Published: May 6, 2025

Archangel

Rick Partlow’s Archangel kicks off the Archangel series with a rocket-assisted leap into powered armor warfare, black-ops politics, and transhuman morality. Partlow blends the pace of a modern shooter with themes pulled from Heinlein and Scalzi, military service, cybernetic identity, and the price of obedience (amazon).

The Gist

Raphael “Rafe” Alvarez was killed in action. Then the government brought him back, rebuilt in secret as a covert supersoldier with experimental Archangel armor. Cut off from his past and repurposed as a weapon, Rafe uncovers a conspiracy that runs deeper than any mission log. Now, hunted by the system that created him, he must fight not just to survive, but to decide who he still is.

The Big Ideas

  • Post-human identity – What happens when your body isn’t yours anymore?
  • The ethics of resurrection – If the state owns your second chance at life, do you still own your soul?
  • Shadow wars & autonomy – Operating off the books means asking whether the mission still matters.
  • Loyalty vs. justice – Rafe’s true battle isn’t with enemies, it’s with orders he can no longer follow.

Rule of Cool

  • Powered armor that flies, cloaks, and tanks railgun rounds like a boss.
  • Infiltration missions across urban warzones, orbital black sites, and scorched battlefields.
  • A soldier turned rogue asset, Jason Bourne meets Halo.
  • Slick tech: neural implants, combat AI, stealth drones, and next-gen military hardware.

The POV Character

Rafe Alvarez: Marine, KIA, resurrected asset. Once a war hero, now a state secret with a conscience. His struggle isn’t just external, it’s existential. Rafe’s journey from tool to man is marked by grit, grief, and flashes of humanity that cut through the armor.

What Partlow Gets Right

  • Action pacing – Partlow writes with kinetic energy; fight scenes are brutal, cinematic, and relentless.
  • Tech-military grounding – The gear feels real, with just enough handwavium to stay fun.
  • Emotional stakes – Beneath the armor, Rafe’s trauma, loyalty, and confusion resonate.
  • Clean prose, dirty world – Partlow’s writing is tight, propulsive, and never gets bogged down.

What You Might Not Like

  • Lone-wolf trope – Some readers may crave more ensemble dynamics; this is Rafe’s story, front and center.
  • Moral ambiguity – No clean wars here, just tradeoffs and betrayals, which may frustrate readers who want a noble cause.
  • Near-future cynicism – The setting isn’t quite dystopian, but hope is scarce and heroes bleed.

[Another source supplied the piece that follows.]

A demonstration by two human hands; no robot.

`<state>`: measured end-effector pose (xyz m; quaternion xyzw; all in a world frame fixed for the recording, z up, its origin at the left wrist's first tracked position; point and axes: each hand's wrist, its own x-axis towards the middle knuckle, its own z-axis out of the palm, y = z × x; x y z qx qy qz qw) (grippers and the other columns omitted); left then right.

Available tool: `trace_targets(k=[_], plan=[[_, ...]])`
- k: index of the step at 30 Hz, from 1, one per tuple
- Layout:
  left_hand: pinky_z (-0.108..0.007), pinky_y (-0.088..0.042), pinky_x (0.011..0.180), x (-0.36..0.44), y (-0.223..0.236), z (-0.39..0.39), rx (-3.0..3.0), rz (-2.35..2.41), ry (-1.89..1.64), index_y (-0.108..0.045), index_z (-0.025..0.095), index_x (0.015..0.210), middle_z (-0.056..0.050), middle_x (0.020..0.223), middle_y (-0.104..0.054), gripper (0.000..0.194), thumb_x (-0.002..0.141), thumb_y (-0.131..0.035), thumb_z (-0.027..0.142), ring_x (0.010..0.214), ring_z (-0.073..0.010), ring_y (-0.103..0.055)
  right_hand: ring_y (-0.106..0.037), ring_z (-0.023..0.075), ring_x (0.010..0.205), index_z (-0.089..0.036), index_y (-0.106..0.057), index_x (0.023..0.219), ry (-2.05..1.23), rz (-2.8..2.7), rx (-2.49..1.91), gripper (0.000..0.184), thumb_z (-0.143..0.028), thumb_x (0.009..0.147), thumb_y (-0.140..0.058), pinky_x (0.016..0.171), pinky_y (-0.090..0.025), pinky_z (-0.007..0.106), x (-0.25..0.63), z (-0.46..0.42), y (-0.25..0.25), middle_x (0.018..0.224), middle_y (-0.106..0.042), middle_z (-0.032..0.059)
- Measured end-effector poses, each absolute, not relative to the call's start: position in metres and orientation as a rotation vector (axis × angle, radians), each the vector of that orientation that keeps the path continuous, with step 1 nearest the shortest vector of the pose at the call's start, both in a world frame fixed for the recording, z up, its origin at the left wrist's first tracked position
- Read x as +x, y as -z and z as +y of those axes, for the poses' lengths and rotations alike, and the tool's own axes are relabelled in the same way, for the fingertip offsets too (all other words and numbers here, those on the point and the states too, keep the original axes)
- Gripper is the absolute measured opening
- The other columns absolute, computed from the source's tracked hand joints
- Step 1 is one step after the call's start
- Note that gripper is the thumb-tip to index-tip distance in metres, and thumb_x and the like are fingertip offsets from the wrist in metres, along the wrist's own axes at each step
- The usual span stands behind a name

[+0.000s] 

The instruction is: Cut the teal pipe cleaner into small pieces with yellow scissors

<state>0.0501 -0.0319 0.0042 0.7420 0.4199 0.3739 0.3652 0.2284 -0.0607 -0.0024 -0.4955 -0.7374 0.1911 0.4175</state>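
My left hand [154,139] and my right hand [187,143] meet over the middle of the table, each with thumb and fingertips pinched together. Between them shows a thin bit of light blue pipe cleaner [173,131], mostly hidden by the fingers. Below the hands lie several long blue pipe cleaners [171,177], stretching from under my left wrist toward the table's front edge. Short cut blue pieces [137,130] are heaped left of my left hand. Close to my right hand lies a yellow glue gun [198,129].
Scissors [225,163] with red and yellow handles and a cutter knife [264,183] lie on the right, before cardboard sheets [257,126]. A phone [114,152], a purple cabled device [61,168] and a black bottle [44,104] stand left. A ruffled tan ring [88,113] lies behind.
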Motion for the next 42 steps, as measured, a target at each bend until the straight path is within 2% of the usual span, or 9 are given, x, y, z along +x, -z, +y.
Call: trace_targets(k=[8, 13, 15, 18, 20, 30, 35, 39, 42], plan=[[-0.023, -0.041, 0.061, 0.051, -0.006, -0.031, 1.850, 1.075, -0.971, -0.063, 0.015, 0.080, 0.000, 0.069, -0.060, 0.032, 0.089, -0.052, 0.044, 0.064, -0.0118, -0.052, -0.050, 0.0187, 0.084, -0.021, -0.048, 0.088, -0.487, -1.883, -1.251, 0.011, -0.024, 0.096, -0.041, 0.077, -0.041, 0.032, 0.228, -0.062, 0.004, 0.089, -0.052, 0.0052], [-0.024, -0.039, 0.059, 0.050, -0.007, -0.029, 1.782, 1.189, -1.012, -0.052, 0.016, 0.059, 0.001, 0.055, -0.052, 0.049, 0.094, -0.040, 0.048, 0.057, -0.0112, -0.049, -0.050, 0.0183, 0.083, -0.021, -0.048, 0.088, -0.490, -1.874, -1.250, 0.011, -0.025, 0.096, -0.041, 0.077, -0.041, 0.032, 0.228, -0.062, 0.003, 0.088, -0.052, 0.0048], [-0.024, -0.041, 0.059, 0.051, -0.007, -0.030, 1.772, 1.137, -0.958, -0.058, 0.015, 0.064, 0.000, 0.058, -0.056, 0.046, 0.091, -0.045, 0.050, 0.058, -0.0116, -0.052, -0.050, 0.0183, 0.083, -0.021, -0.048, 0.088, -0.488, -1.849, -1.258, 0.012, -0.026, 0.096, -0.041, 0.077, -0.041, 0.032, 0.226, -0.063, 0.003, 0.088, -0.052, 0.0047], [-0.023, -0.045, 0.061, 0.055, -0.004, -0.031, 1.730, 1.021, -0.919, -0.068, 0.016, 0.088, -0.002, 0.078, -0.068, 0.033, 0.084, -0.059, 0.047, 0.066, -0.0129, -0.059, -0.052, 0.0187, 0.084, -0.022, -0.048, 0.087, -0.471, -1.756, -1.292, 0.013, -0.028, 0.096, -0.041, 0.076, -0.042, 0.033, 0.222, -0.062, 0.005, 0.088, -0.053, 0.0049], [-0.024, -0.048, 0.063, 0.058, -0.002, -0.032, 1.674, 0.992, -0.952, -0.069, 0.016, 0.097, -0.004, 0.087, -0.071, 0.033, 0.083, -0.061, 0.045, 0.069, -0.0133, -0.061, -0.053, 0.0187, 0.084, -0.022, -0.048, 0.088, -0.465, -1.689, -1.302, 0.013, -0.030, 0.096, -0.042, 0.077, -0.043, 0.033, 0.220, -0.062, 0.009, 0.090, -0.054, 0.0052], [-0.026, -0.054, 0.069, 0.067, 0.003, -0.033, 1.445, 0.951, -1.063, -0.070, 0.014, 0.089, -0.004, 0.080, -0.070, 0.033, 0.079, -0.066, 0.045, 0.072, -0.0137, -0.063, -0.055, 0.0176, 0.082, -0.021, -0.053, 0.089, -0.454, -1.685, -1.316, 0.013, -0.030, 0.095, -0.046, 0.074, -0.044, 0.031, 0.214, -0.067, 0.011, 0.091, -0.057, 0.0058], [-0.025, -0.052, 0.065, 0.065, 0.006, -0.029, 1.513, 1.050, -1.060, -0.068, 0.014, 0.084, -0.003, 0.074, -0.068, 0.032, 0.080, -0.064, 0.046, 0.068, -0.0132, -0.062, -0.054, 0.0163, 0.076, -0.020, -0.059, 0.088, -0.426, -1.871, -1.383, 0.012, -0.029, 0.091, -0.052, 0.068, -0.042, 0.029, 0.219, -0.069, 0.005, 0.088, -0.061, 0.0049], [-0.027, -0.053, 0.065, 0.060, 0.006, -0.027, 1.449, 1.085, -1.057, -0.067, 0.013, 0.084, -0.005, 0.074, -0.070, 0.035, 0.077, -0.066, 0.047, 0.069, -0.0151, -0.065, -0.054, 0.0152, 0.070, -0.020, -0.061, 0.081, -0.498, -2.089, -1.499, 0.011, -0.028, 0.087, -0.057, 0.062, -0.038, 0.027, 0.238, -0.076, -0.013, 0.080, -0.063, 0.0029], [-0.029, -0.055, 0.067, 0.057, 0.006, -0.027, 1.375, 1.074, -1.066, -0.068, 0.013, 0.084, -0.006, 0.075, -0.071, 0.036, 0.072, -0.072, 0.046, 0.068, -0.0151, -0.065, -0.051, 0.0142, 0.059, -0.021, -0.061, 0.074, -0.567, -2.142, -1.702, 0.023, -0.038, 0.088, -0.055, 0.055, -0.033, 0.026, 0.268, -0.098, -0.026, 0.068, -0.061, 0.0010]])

What This Book Means to Me

  • The soul behind the solderingArchangel makes you care not just about how the armor works, but what it’s for.
  • A different kind of heroism – Not medals, not speeches, just a guy doing the right thing when nobody’s watching.
  • High-tech heartache – Power doesn’t bring clarity. It brings choices, and Rafe’s hit hard.
  • The thrill of rebellion – There’s something deeply satisfying about watching a weapon break its leash.

Who is Archangel for?

This book is for fans of Marko Kloos, Jason Anspach & Nick Cole, and anyone who likes their mil‑sci‑fi with fast drops, hard choices, and moral heat beneath the gunmetal.

The Final Word

If you’re into powered armor, covert ops, and one man’s war against the machine that made him, Archangel delivers the payload. Fast, tight, and smarter than it looks on the surface, this is mil‑sci‑fi with bite and brains.

Go buy it here


Solis Supra Omnia!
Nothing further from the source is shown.